Explainable AI Tool Deciphers Protein Clumping Linked to Alzheimer’s and Drug Development

Researchers developed CANYA, an AI tool that explains how protein clumping occurs, linked to diseases like Alzheimer’s. It analyzes chemical motifs to predict and clarify aggregation.

Categorized in: AI News Science and Research
Published on: Jun 07, 2025
Explainable AI Tool Deciphers Protein Clumping Linked to Alzheimer’s and Drug Development

Scientists Develop Explainable AI Tool to Decode Protein Aggregation

Researchers have created an AI tool called CANYA that clarifies the chemical signals proteins use to decide if they form clumps. These clumps are linked to diseases like Alzheimer’s and about fifty other human disorders affecting nearly half a billion people. By analyzing over 100,000 synthetic protein fragments tested in yeast cells, CANYA pinpoints the motifs that encourage or block aggregation.

This new approach stands apart from traditional “black-box” AI models because CANYA explains its predictions. It reveals the exact chemical patterns that promote or inhibit harmful protein clumping. The research, published in Science Advances, draws on the largest dataset ever collected on protein aggregation and provides fresh insights into the molecular causes behind these clumps.

Protein Aggregation and Its Impact

Protein aggregation, or amyloid formation, disrupts normal cell functions. It happens when parts of a protein become sticky, causing molecules to bind into fibrous, often toxic, structures. This process contributes to many diseases affecting hundreds of millions worldwide.

Implications for Medicine and Biotechnology

While this study advances understanding of neurodegenerative diseases, its immediate value lies in biotechnology. Many therapeutic proteins tend to clump, causing costly manufacturing failures. “Protein aggregation is a major headache for pharmaceutical companies,” says Dr. Benedetta Bolognesi from the Institute for Bioengineering of Catalonia (IBEC). CANYA can guide the design of antibodies and enzymes less prone to aggregation, reducing expensive setbacks.

Decoding the Protein Language

Proteins are made from 20 amino acids, forming sequences akin to words in a chemical language. Identifying which “words” or motifs cause clumping has been challenging due to limited data. To tackle this, researchers synthesized 100,000 random protein fragments, each 20 amino acids long, and tested their aggregation in yeast cells. About 21,936 fragments triggered clumping, providing an unprecedented dataset for AI training.

Exploring a Vast Protein Universe

Dr. Mike Thompson from the Centre for Genomic Regulation (CRG) explains that evolution has sampled only a fraction of possible protein sequences. By testing random sequences, the team explored a broader “galaxy” of possibilities, enabling general rules of aggregation to emerge.

CANYA combines convolutional and attention AI models. Convolution scans for local features like motifs, similar to how image recognition identifies facial features. Attention models evaluate the importance of motifs in the context of the entire protein, like translating key phrases in a sentence. This hybrid approach helps CANYA not only predict aggregation but also explain why certain motifs matter.

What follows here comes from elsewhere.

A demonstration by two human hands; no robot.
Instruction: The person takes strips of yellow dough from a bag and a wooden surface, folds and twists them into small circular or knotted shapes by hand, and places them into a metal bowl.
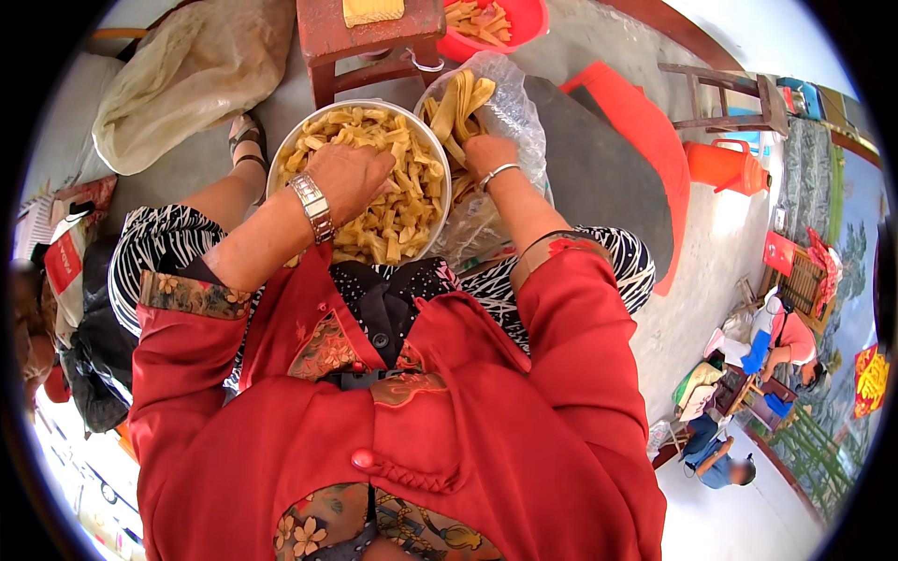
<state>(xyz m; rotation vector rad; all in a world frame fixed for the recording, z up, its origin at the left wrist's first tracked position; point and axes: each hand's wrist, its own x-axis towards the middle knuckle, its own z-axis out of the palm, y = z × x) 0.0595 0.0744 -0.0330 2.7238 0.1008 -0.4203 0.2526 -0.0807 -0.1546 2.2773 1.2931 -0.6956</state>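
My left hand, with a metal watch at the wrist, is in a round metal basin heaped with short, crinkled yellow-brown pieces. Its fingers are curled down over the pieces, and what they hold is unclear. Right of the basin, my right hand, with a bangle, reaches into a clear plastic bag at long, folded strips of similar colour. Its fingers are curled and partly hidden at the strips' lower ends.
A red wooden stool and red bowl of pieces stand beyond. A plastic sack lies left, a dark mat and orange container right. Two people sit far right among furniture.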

New Insights and Practical Findings

CANYA confirmed known trends, such as water-repelling amino acids promoting clumping and the influence of motif position in a protein sequence. It also uncovered unexpected rules—for example, charged amino acids, usually thought to prevent aggregation, can promote it depending on their context.

Currently, CANYA classifies whether aggregation occurs or not. The next step is refining it to predict aggregation speed, which is crucial for diseases where timing affects progression.

Looking Ahead

“There are 1,024 quintillion ways to build a 20-amino-acid protein fragment. So far, we’ve trained AI on only 100,000,” notes Dr. Bolognesi. Expanding the dataset will improve predictions and deepen insights into protein aggregation. This will support both medical research and synthetic biology.

ICREA Research Professor Ben Lehner from CRG highlights the cost-effectiveness of combining large-scale experiments with AI. Using DNA synthesis and sequencing, hundreds of thousands of tests can run simultaneously, efficiently generating data to train AI models. This strategy aims to make biology more predictable and programmable.

Study Details and Collaboration

This work, published as “Massive experimental quantification allows interpretable deep learning of protein aggregation”, is a collaboration between labs at the Centre for Genomic Regulation (CRG), Institute for Bioengineering of Catalonia (IBEC), Cold Spring Harbor Laboratory (CSHL), and the Wellcome Sanger Institute. Funding came from ”La Caixa” Research Foundation, the European Research Council, and the Spanish Ministry of Science and Innovation.